■ What is being asked:
Your task is to retype the listing word for word.

—————

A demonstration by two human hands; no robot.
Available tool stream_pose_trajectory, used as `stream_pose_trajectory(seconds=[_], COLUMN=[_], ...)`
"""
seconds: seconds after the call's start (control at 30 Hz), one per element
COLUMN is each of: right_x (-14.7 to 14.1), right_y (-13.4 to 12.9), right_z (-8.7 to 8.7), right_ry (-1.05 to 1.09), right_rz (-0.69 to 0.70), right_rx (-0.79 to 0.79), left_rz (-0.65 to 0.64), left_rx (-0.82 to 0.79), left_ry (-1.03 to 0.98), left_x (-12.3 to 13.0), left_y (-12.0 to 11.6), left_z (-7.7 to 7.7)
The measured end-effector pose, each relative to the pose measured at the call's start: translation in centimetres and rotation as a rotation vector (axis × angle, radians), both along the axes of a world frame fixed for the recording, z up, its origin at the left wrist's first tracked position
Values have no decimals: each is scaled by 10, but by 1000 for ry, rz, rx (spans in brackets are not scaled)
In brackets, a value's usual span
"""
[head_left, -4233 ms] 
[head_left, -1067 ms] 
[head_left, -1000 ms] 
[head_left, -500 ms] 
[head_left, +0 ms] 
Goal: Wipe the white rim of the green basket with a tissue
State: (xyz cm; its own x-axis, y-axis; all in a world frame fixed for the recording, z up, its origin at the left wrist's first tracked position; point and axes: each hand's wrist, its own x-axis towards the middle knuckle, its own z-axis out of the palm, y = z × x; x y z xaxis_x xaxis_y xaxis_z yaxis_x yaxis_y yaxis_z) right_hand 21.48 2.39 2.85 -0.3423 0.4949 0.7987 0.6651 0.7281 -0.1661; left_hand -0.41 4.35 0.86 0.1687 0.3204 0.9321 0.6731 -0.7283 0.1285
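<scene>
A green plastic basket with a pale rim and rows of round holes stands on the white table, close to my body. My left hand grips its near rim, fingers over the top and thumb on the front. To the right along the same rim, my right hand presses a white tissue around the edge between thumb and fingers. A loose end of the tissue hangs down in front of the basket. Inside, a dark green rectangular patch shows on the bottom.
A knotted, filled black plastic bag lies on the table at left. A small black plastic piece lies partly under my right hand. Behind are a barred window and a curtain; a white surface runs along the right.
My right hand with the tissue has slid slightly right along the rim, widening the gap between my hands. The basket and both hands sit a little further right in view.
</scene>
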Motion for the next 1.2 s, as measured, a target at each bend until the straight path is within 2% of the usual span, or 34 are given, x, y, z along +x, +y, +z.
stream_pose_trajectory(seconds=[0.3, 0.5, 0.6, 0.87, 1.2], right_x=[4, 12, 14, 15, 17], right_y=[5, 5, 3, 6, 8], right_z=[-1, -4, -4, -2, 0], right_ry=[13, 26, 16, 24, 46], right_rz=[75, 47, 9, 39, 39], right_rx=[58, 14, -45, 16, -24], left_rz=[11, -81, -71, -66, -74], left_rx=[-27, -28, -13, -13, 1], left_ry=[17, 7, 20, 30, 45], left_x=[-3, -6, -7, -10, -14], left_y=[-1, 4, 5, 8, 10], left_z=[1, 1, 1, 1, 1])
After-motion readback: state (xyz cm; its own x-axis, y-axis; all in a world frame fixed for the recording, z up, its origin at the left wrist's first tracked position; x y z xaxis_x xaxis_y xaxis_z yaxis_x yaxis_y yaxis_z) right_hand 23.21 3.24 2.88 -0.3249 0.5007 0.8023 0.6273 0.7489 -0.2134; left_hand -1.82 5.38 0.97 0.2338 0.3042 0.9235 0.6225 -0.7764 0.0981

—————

■ Exercise response:
A demonstration by two human hands; no robot.
Available tool stream_pose_trajectory, used as `stream_pose_trajectory(seconds=[_], COLUMN=[_], ...)`
"""
seconds: seconds after the call's start (control at 30 Hz), one per element
COLUMN is each of: right_x (-14.7 to 14.1), right_y (-13.4 to 12.9), right_z (-8.7 to 8.7), right_ry (-1.05 to 1.09), right_rz (-0.69 to 0.70), right_rx (-0.79 to 0.79), left_rz (-0.65 to 0.64), left_rx (-0.82 to 0.79), left_ry (-1.03 to 0.98), left_x (-12.3 to 13.0), left_y (-12.0 to 11.6), left_z (-7.7 to 7.7)
The measured end-effector pose, each relative to the pose measured at the call's start: translation in centimetres and rotation as a rotation vector (axis × angle, radians), both along the axes of a world frame fixed for the recording, z up, its origin at the left wrist's first tracked position
Values have no decimals: each is scaled by 10, but by 1000 for ry, rz, rx (spans in brackets are not scaled)
In brackets, a value's usual span
"""
[head_left, -4233 ms] 
[head_left, -1067 ms] 
[head_left, -1000 ms] 
[head_left, -500 ms] 
[head_left, +0 ms] 
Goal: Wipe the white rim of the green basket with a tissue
State: (xyz cm; its own x-axis, y-axis; all in a world frame fixed for the recording, z up, its origin at the left wrist's first tracked position; point and axes: each hand's wrist, its own x-axis towards the middle knuckle, its own z-axis out of the palm, y = z × x; x y z xaxis_x xaxis_y xaxis_z yaxis_x yaxis_y yaxis_z) right_hand 21.48 2.39 2.85 -0.3423 0.4949 0.7987 0.6651 0.7281 -0.1661; left_hand -0.41 4.35 0.86 0.1687 0.3204 0.9321 0.6731 -0.7283 0.1285
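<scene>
A green plastic basket with a pale rim and rows of round holes stands on the white table, close to my body. My left hand grips its near rim, fingers over the top and thumb on the front. To the right along the same rim, my right hand presses a white tissue around the edge between thumb and fingers. A loose end of the tissue hangs down in front of the basket. Inside, a dark green rectangular patch shows on the bottom.
A knotted, filled black plastic bag lies on the table at left. A small black plastic piece lies partly under my right hand. Behind are a barred window and a curtain; a white surface runs along the right.
My right hand with the tissue has slid slightly right along the rim, widening the gap between my hands. The basket and both hands sit a little further right in view.
</scene>
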Motion for the next 1.2 s, as measured, a target at each bend until the straight path is within 2% of the usual span, or 34 are given, x, y, z along +x, +y, +z.
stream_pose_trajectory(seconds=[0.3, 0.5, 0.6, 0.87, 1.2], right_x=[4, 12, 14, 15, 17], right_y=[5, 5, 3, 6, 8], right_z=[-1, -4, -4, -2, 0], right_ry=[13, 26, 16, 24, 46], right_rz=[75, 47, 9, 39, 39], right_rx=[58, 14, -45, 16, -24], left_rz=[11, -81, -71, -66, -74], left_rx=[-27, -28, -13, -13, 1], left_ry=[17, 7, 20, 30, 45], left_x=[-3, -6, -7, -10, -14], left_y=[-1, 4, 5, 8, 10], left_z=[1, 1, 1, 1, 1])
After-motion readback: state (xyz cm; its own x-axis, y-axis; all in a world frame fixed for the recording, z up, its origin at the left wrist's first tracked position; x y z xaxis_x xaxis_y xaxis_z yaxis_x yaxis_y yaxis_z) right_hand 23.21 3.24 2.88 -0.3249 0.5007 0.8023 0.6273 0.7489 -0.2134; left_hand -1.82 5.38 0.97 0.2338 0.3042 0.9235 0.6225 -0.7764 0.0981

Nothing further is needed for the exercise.